Based on that discussion, a second issue that may muddy the waters is
that some may interpret "Conflict of Interest" in the same way as it
is interpreted on Wikipedia.[2] Keep in mind that companies and
charities read this narrowly in a legal sense as having a demonstrated
financial benefit from your actions as a board member, and that the
concept of conflict of loyalty extends this to relationships that may
make it harder for a trustee/director to be seen as capable of making
decisions that are not unduly influenced by those relationships.[3]
Ownership of Wikia is a relationship where loyalty will be perceived
by the public as questionable, and there may be indirect financial
gains, even though there is no traceable direct benefit.

Links:
1. Wikia early press releases: http://www.wikia.com/Press/2005;
archive of search.wikia
https://web.archive.org/web/20080516180103/http://www.search.wikia.com
- thanks to Gergő for suggesting these sources
2. https://en.wikipedia.org/wiki/Wikipedia:Conflict_of_interest
3. https://en.wikipedia.org/wiki/Conflict_of_interest

Fae

On 28 February 2016 at 19:47, Fæ  wrote:
> ISSUE
>
> Jimmy Wales has never declared a conflict of interest or loyalty when
> acting as a WMF trustee. He is co-founder of Wikia Inc, set up in
> 2004, a commercial company that often benefits from new MediaWiki
> developments, and clearly he benefits financially from resulting
> profitability of Wikia. The original vision for Wikia was as a
> "Google-killer" open search engine, so it would seem highly prudent
> for Jimmy to have declared a conflict of interest and avoided WMF
> board discussions and votes in relation to new development projects
> around open Knowledge Engines / Search Engines.
>
> I welcome some feedback as to whether the general perception of
> Wikimedians is that WMF trustees should be seen to do more to declare
> and manage their potential conflicts of interest, and whether Jimmy
> Wales is perceived to have a conflict of loyalties when steering the
> WMF board member in areas which overlap with Wikia Inc.'s marketing
> strategy, and that they might otherwise fund commercially.
>
> BACKGROUND
>
> With regard to his potential conflict of loyalties when serving as a
> voting unelected trustee on the WMF board, Jimmy Wales has stated:
> "I did not have any conflict of loyalties during that process.
> Spending a reasonable portion of our IT budget on an ambitious project
> to improve search and discovery, and to conduct research and community
> consultation on that, is a great idea for Wikipedia and for the
> broader Wikimedia movement and I strongly support it."[1]
>
> Most recently Jimmy Wales has been arguing the case against
> introducing charges for commercial reusers of WMF services, with an
> obvious reuser of MediaWiki code improvements and WMF supported open
> project data being Wikia Inc.[2]
>
> There is no record in the WMF board minutes for 2015 of Jimmy Wales
> having ever declared a conflict of interest or loyalty for Wikia Inc
> or for any other reason, nor of any other trustee doing so.

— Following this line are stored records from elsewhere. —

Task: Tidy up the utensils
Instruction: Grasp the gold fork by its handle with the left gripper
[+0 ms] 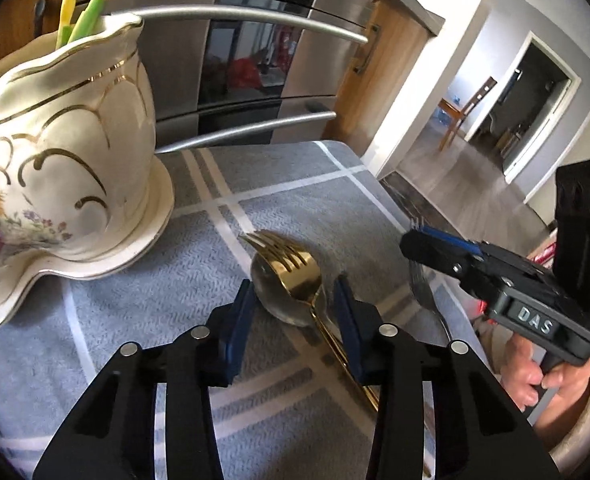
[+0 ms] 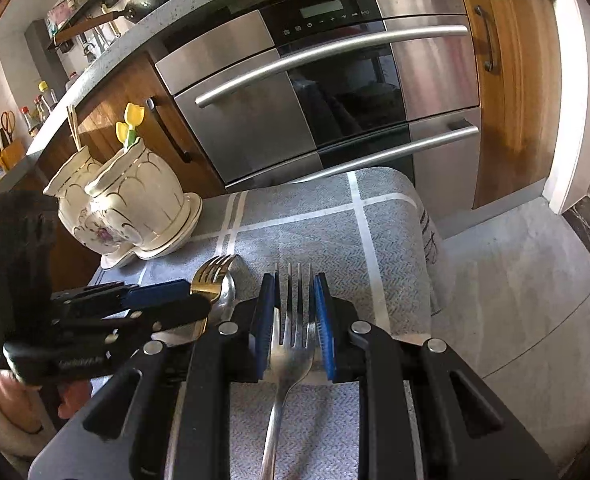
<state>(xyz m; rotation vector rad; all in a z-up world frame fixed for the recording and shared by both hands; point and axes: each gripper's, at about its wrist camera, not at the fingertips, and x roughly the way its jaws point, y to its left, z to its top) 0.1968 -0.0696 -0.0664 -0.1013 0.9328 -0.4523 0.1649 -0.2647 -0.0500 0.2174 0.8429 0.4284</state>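
Left claw (image 1: 295, 300) low over the grey checked cloth (image 1: 279, 200) on the bench, jaws partly apart and straddling a gold fork (image 1: 291, 256) stacked on a silver spoon (image 1: 279, 292); pads not pressing either. Right claw (image 2: 293, 320) narrow, clamped on a silver fork (image 2: 293, 344) at its neck, tines pointing ahead between the pads. Cream floral vase (image 1: 63, 160) stands just beyond, left.

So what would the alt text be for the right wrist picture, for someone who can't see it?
Two black fingers with blue pads clamp a silver fork above a grey checked cloth. To the left, the other gripper reaches a gold fork lying on a spoon, near a cream vase before a steel oven.
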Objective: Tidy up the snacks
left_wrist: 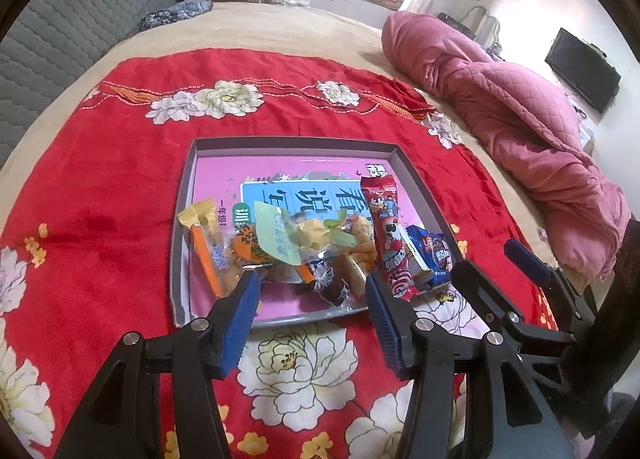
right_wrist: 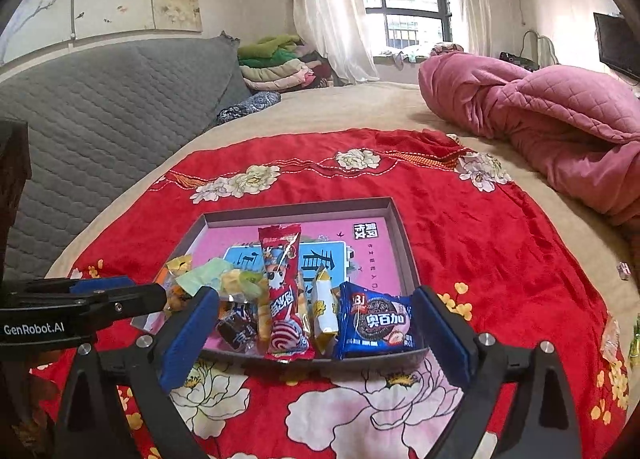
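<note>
Shallow grey box [right_wrist: 404,243] with a pink printed floor sits on the red floral blanket [right_wrist: 500,243] spread over the bed; snacks lie heaped along its near edge, with a tall red packet [right_wrist: 284,291] leaning upright mid-pile, a blue cookie packet [right_wrist: 376,321] at the right corner, and orange and green wrapped sweets [left_wrist: 260,247] at the left. Left gripper [left_wrist: 310,291] hangs over the near rim, jaws spread, nothing between them. Right gripper [right_wrist: 316,323] likewise gapes wide before the box, pinching nothing.

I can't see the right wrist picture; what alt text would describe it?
A shallow grey box of wrapped snacks sits on a red floral blanket on a bed, with a blue cookie packet nearest. The right gripper frames it, fingers open and empty.
</note>
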A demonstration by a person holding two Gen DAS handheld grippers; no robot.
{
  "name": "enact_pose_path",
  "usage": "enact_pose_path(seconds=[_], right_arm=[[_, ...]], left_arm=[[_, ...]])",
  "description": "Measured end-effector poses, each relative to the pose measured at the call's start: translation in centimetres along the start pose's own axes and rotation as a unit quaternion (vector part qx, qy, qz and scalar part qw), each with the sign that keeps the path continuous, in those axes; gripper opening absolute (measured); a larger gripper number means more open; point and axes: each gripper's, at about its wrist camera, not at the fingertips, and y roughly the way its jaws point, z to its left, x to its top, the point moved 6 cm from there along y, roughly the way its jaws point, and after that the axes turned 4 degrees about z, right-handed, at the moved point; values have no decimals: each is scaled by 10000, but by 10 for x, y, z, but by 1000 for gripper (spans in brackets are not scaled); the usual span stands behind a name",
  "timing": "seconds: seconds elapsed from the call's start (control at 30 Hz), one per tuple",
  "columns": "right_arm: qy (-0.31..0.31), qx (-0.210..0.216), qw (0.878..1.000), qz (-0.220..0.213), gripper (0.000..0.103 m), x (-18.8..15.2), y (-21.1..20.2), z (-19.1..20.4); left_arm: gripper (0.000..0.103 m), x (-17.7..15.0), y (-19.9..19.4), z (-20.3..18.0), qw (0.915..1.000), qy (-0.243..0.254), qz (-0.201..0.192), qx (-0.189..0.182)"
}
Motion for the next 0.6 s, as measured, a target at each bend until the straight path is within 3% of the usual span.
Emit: enact_pose_path(seconds=[0.6], right_arm=[[-103,-187,9997,-76,102,-6,-30,10]], left_arm=[[65,-22,-27,-7,10000,16,-64,-16]])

In order
> to comply with standard company law, these are expected on the
> standing agenda for board meetings, and it is worrying for a
> Foundation with control of $100m assets to never have a trustee or
> director ever declare an interest as a reason to abstain from a vote
> or discussion.[3]
>
> Jimmy does not appear to see there may be a public perception of
> conflict of interest or loyalties[6] when he is involved in steering
> the WMF strategy for prioritizing new developments that are likely to
> benefit Wikia Inc. The Knowledge Engine / Search Engine project was
> discussed by the board during 2015 and Jimmy has been a public
> advocate of the project since it was publicly leaked. The overlap of
> what is thought to have been the original proposal to the Knight
> Foundation with Jimmy Wales' original vision for wikia.com, being
> "Search Wikia", described as a "Google-killer search engine", is an
> obvious concern. Jimmy Wales: "Obsession: Currently, it’s wikia.com.
> It is meant to take on Google by creating a search engine where all
> the editorial decisions are made by the general public and all the
> software is open."[5]
>
> Nine years later Jimmy is promoting the same ideas but with the WMF
> investing charitable donated funds to support a development that will
> benefit Wikia, rather than it being commercially funded while using
> much of the same rhetoric, such as the importance of transparency.[4]
>
> Links
> 1. https://lists.wikimedia.org/pipermail/wikimedia-l/2016-February/082678.html
> 2. 

Re: [Wikimedia-l] Jimmy Wales' potential conflict of loyalties for Wikia Inc. versus WMF

2016-02-28 Thread Jimmy Wales
I've been advised by more than one community member not to engage
further on this, but I need to correct what I see as a potentially
dangerous falsehood.

On 2/28/16 11:47 AM, Fæ wrote:
> ISSUE
> 
> Jimmy Wales has never declared a conflict of interest or loyalty when
> acting as a WMF trustee. 

This is absolutely 100% false.  I have always declared, formally and in
writing, my role at Wikia.  I have additionally worked to make sure that
all board members know about it, and I have on multiple occasions
recused myself from votes where there could be a perceived or actual
conflict of interest.

In the current case, the board has not voted on anything like having a
general purpose search engine.  That I tried to build an open source
search engine several years ago would not, in my view, have any bearing
on the decision not to do that, and if we were voting on doing something
like that, I would vote no - I think it's not possible with our
resources and therefore our limited resources are better used on
sensible things.

Additionally, as others have pointed out, Wikia is moving away from
Mediawiki.  So even the idea that me thinking that Mediawiki should be
improved as a dastardly conspiracy doesn't really seem very persuasive.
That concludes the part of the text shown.